For the Board, the Regulations support a calibrated enforcement approach. By limiting compounding to specified offences, the Board can reserve prosecution for more serious or policy-sensitive breaches, while using compounding for offences that are suitable for administrative resolution. This promotes consistency and predictability: practitioners and compliance officers can understand which categories of offences are potentially “negotiable” through compounding.
For practitioners and their counsel, the Regulations also affect risk management. If a practitioner is notified of an alleged offence that falls within the compoundable categories, legal advice should focus on: (i) whether the offence is indeed within Section 2; (ii) the procedural steps under section 34A of the Act; (iii) the consequences of compounding (including whether it affects future regulatory standing); and (iv) whether any mitigating factors should be presented to the Board to support compounding or a favourable composition outcome.
Finally, the revocation of the 2005 Regulations indicates that the compounding framework has been updated. Practitioners should not rely on older guidance or assumptions about which offences were compoundable under the 2005 regime. Instead, they should confirm the current compoundable list and the operative version as at the relevant date of conduct.
Related Legislation
- Traditional Chinese Medicine Practitioners Act (Cap. 333A) — in particular section 34A (compounding framework) and section 36(1) (making of subsidiary legislation)

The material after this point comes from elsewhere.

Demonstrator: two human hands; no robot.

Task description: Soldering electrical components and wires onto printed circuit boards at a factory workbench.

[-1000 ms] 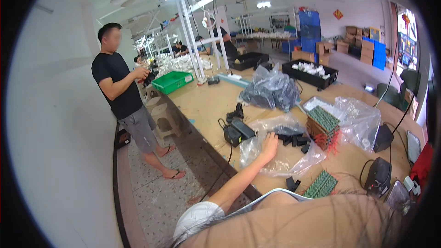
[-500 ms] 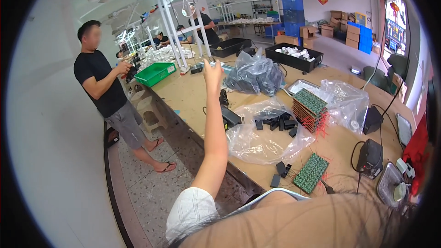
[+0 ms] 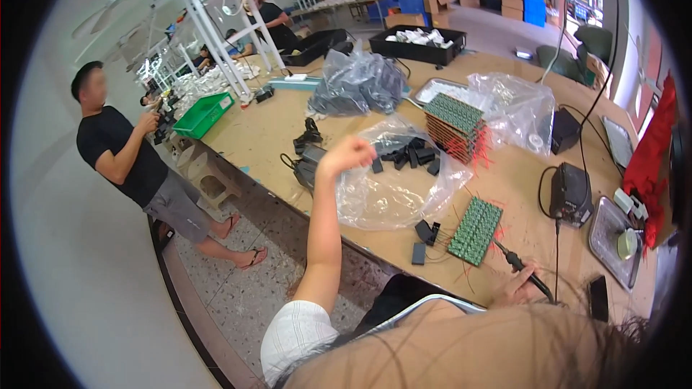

- Traditional Chinese Medicine Practitioners (Registration of Traditional Chinese Medicine Physicians and Acupuncturists) Regulations (Rg 5) — in particular regulation 12(7)
- Traditional Chinese Medicine Practitioners (Register and Practising Certificates) Regulations (Rg 2) — in particular regulation 6(7)
- Traditional Chinese Medicine Practitioners (Composition of Offences) Regulations 2005 (G.N. No. S 29/2005) — revoked by Section 3 of the 2020 Regulations
Source Documents
This article provides an overview of the Traditional Chinese Medicine Practitioners (Composition of Offences) Regulations 2020 for legal research and educational purposes. It does not constitute legal advice. Readers should consult the official text for authoritative provisions.